From: Matt Jensen (email@example.com)
Date: Fri Nov 17 2000 - 22:28:11 PST
Lisa, thanks for lots of useful, new bits on this. Some comments:
> So, take your pick. Either your government unfairly taxes corporations to
> pay for socialized medicine, or your government unfairly regulates
> corporations to pay for somewhat privatized medicine. ...
Tangentially, I'm interested in how you define "unfairly" regarding
corporate taxes. In the U.S., 75% of tax revenues come from workers, and
11% comes from corporate profits. Is the corporate rate in Canada very
> - I guess you could attribute the "tainted blood" scandals to public
> medicine. Since the Cdn gov't has the monopoly on the blood supply, people
> had no choice where to get their blood.
There are a lot of assumptions in that hypothesis. By "people" getting
their blood, I presume you mean how hospitals get it. In the U.S., half
the blood comes from the American Red Cross, and half the blood comes from
America's Blood Centers, an association of nonprofit community blood
centers. While they both tout their emphasis on blood safety, it's not
at all clear that their vigilance is due to having a (nonprofit)
competitor, as opposed to public pressure and government regulations.
The industry does not seem to race ahead of the government in safety;
often it is governmental vigilance that improves the supply's safety.
So perhaps Canada needs better regulations?
> ...Alberta's premier tried to introduce some private clinics that
> could offer medical procedures without waits for those who could pay.
While that's controversial in Canada, I think it would be politically
impossible in the U.S. to do away with private health care.
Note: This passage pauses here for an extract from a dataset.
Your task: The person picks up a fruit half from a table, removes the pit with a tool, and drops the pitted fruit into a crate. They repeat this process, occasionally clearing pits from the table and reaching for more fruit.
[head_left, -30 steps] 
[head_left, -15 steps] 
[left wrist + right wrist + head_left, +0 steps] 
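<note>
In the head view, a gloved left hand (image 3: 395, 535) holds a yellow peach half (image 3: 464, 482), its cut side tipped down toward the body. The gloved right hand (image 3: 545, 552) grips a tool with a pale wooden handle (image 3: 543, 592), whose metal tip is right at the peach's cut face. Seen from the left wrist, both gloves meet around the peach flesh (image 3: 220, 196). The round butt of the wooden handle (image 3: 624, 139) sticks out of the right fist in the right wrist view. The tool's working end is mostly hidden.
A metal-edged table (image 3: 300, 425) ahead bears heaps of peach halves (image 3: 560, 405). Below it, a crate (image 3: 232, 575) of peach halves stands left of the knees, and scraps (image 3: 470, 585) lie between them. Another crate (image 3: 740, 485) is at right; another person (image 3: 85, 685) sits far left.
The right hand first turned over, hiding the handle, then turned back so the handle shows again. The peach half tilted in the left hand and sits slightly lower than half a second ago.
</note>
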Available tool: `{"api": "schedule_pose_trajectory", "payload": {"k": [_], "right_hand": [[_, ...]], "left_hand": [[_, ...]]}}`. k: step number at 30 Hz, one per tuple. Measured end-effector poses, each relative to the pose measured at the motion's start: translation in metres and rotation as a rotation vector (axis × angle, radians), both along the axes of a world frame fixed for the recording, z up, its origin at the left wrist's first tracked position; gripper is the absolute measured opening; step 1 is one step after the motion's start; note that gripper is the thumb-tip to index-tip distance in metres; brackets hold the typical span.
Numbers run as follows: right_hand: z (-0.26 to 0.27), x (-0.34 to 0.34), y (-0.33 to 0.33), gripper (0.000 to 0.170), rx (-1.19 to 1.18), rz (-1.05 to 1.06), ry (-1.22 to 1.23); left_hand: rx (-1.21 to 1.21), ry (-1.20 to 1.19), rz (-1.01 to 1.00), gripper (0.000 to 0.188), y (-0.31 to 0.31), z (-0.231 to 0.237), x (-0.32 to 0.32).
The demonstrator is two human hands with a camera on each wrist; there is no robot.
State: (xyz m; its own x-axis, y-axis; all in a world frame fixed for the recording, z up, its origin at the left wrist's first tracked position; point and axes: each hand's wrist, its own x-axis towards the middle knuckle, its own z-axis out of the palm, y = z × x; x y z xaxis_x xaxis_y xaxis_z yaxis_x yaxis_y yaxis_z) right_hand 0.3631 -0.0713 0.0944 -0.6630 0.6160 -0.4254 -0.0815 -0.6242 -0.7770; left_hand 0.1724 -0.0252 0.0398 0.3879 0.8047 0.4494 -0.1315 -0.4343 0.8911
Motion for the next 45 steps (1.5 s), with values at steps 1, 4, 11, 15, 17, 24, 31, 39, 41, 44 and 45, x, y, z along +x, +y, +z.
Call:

But it
doesn't have to be either/or. When Clinton was considering health care
reform in 1992, it came down to two choices:
1. Single Payer. Health care providers stay the same, but you expand
Medicare to cover everyone, and insurance companies go away (from
healthcare). This would require a tax increase, but we wouldn't have to
pay insurance premiums anymore for basic coverage.
2. Managed Competition. You keep insurance companies in healthcare, but
government regulates things more precisely, to try to manage costs.
Clinton preferred Single Payer, but the small chance of getting a tax
increase for it led him to push Managed Competition instead. But under
Single Payer, contrary to rumors the Republicans spread, you could still
buy additional private insurance if you wanted to. Everyone would be
covered with basic health care, but if you wanted a non-essential MRI for
your knee, you could pay for it yourself if you had the money.
> For anybody who's gotten this far, I'd like to raise the debate a level:
> why is health care getting to be a bigger and bigger issue, in Canada/US/UK,
> even as standards are rising and more helpful procedures and medications are
> available? I see:
> - boomers are rich and aged & concerned about healthcare in those countries
> - New procdures & medications are expensive & costs are rising at least as
> much as quality is rising.
> - We're so well-off we don't have anything else to worry about.
In the U.S., I think it's a big issue for the poor, the working poor, the
working class, and the middle class because all of them have trouble
affording and getting access to health care.
It's a big issue for everyone, including the rich, because of the
spiraling government costs. Medicare and Medicaid are the fastest-growing
parts of federal, state, and local budgets. I think some reasons are:
- New procedures & medications, as Lisa notes, are more expensive.
- The uninsured usually get no treatment unless they go to the emergency
room. This means that instead of giving them a relatively cheap
examination early on to nip a problem in the bud, we all end up paying the
high cost of their ER treatment.
- Bureaucracy. To process a single transaction through our current system
(e.g., bill you for an exam) costs around $10. A convincing case can be
made that a Single Payer system would streamline this and save money.
 "Breaking the News", James Fallows, 1996 by Pantheon. All of Chapter
 Fallows, 1996 says the current burden to doctors of processing
Medicare claims is far less than the burden of processing claims through
private insurance and HMOs.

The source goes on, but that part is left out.